For all the talk of saving impending doom, the economic stimulus package merely whimpers. Few analysts believe that the tax rebates, amounting to about one percent of the annual U.S. gross domestic product, will make much of a difference at all. Many have dismissed the move as a political one, allowing our elected officials to feel as if they are at least doing something to stem the fallout. Indeed, if the package serves to seal a federal stamp of inevitability on the recession, most of the refund may end up sitting in American savings accounts. After all, if our leadership thinks times will be bad, maybe it would be better not to take that summer trip abroad after all. The dollar is not doing so hot anyway.

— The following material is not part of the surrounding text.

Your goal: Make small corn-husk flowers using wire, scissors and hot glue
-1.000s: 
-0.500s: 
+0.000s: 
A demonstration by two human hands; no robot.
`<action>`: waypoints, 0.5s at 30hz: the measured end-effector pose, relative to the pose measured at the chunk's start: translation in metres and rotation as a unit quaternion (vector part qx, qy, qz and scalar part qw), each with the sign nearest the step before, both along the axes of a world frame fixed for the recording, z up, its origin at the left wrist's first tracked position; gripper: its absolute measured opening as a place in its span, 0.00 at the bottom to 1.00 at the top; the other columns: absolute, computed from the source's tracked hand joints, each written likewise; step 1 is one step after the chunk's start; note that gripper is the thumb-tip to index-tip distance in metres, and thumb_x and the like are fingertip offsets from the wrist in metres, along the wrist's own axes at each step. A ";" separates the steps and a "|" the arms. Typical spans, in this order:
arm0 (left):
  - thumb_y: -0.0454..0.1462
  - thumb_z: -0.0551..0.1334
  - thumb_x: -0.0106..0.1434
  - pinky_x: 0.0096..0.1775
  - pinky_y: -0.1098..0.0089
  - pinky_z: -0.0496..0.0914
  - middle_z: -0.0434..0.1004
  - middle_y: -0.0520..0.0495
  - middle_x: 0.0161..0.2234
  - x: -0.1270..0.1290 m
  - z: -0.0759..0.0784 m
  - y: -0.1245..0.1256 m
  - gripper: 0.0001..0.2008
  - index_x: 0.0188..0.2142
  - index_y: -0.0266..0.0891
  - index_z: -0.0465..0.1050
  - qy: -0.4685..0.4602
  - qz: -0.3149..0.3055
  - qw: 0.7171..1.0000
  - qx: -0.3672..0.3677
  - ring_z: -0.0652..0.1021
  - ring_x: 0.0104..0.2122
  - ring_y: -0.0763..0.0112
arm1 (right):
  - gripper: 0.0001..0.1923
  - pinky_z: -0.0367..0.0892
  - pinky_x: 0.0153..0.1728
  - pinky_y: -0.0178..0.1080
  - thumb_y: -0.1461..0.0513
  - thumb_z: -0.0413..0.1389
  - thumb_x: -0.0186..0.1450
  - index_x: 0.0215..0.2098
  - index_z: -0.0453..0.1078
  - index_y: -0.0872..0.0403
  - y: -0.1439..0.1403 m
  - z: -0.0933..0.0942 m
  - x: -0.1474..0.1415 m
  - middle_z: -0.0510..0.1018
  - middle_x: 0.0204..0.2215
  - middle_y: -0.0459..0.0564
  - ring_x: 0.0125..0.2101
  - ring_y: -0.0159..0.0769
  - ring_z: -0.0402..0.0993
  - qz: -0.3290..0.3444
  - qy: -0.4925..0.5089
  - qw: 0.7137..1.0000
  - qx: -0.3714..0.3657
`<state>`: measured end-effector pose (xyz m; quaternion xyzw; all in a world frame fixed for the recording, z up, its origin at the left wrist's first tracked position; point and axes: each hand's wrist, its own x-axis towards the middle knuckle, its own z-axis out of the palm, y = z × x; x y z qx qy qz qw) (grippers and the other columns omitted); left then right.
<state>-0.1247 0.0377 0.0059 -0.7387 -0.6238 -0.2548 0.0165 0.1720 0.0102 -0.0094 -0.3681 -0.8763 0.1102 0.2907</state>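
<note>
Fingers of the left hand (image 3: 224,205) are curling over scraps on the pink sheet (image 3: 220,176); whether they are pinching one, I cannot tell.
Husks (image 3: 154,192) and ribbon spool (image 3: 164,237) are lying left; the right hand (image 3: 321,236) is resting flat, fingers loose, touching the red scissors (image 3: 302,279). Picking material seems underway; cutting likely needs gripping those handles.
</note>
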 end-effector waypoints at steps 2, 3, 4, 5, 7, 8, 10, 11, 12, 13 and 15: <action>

Of course, the uncertain outcome of this particular package does not mean all governmental packages should be written off. If the refund were tweaked, perhaps the effect would be more powerful. For instance, instead of broadly dispersing funds to American households the rebates could be targeted to those suffering at the hands of the crisis. Perhaps leaving white-collar financial services workers aside, the money could go to low-income households in dire need of the cash influx. These consumers would much more likely spend a large portion the money given to them, as their benefit from consuming is much higher than middle-income or high-income families. Since the primary objective of the stimulus package is to get people to spend, this targeted approach might be the key.
Critics would likely point to the moral hazard of this policy. After all, the Americans that would be receiving the tax refunds are the very ones who made the bad decision to take out loans they would not be able to pay. Perhaps writing them a fat check does not encourage the best future behavior. To them, we say that protecting a weak economy is the greater good. If changing the stimulus package results in effective policy, then not following through just forces everyone to suffer. And as the government’s rhetoric has already done its damage to the American psyche, we must ensure that the implementation of any plan prompts a gentle landing.